[INFORMATION PROVIDED Boundary: Start]

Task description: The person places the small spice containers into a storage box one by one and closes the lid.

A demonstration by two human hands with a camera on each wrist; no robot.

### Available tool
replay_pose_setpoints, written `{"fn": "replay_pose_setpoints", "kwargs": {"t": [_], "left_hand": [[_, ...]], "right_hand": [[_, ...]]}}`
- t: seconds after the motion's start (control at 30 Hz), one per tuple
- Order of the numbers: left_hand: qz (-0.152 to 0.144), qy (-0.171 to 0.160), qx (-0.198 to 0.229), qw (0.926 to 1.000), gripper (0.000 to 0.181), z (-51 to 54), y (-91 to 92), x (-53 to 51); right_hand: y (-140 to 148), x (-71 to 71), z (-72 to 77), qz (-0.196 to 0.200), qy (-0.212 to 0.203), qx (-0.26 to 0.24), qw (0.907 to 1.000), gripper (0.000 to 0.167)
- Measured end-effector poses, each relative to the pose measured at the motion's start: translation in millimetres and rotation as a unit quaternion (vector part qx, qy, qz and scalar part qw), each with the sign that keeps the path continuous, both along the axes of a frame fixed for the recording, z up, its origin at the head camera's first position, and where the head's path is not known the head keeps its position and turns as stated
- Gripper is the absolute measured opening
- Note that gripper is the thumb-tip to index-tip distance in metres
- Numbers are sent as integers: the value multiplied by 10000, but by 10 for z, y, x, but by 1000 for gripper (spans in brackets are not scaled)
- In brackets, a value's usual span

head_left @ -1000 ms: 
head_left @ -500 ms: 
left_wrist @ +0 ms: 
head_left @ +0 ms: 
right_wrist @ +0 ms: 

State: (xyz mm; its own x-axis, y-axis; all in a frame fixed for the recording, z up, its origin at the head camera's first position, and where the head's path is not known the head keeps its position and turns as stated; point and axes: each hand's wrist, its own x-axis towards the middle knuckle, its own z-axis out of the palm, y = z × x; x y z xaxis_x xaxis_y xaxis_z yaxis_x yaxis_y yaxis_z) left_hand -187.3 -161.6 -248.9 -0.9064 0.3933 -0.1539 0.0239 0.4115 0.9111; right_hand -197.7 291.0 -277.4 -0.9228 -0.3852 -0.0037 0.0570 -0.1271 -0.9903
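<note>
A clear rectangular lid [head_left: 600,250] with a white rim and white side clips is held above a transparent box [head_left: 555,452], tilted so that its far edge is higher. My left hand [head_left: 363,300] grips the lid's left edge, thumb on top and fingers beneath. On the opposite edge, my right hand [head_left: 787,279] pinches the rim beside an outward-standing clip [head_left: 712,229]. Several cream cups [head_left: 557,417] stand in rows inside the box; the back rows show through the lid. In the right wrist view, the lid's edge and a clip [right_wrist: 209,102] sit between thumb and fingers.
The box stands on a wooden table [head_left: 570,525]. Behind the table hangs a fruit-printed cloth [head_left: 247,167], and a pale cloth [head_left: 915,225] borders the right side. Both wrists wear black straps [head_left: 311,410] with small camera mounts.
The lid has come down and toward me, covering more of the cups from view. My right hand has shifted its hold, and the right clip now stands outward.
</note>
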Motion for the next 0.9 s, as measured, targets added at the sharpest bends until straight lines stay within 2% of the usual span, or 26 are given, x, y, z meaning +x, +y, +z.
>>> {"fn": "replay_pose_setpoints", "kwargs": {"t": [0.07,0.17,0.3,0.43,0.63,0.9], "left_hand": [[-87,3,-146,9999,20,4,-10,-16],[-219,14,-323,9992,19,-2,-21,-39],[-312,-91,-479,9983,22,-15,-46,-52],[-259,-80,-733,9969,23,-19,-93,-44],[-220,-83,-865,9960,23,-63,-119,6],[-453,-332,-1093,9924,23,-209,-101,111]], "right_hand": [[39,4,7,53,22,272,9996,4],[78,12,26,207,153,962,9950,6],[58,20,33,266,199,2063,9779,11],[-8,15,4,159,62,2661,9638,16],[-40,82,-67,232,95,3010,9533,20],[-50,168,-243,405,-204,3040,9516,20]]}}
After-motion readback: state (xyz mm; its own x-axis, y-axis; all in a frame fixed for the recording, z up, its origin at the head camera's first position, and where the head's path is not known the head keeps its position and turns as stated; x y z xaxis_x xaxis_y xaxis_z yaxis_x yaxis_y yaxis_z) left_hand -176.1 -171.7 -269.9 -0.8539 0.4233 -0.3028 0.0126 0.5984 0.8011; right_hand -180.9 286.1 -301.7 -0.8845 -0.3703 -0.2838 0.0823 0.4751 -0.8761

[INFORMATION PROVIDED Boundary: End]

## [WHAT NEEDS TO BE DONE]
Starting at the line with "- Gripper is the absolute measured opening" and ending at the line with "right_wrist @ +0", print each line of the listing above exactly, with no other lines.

## [SOLUTION TO THIS PROBLEM]
- Gripper is the absolute measured opening
- Note that gripper is the thumb-tip to index-tip distance in metres
- Numbers are sent as integers: the value multiplied by 10000, but by 10 for z, y, x, but by 1000 for gripper (spans in brackets are not scaled)
- In brackets, a value's usual span

head_left @ -1000 ms: 
head_left @ -500 ms: 
left_wrist @ +0 ms: 
head_left @ +0 ms: 
right_wrist @ +0 ms: 

No further output is given for this exercise.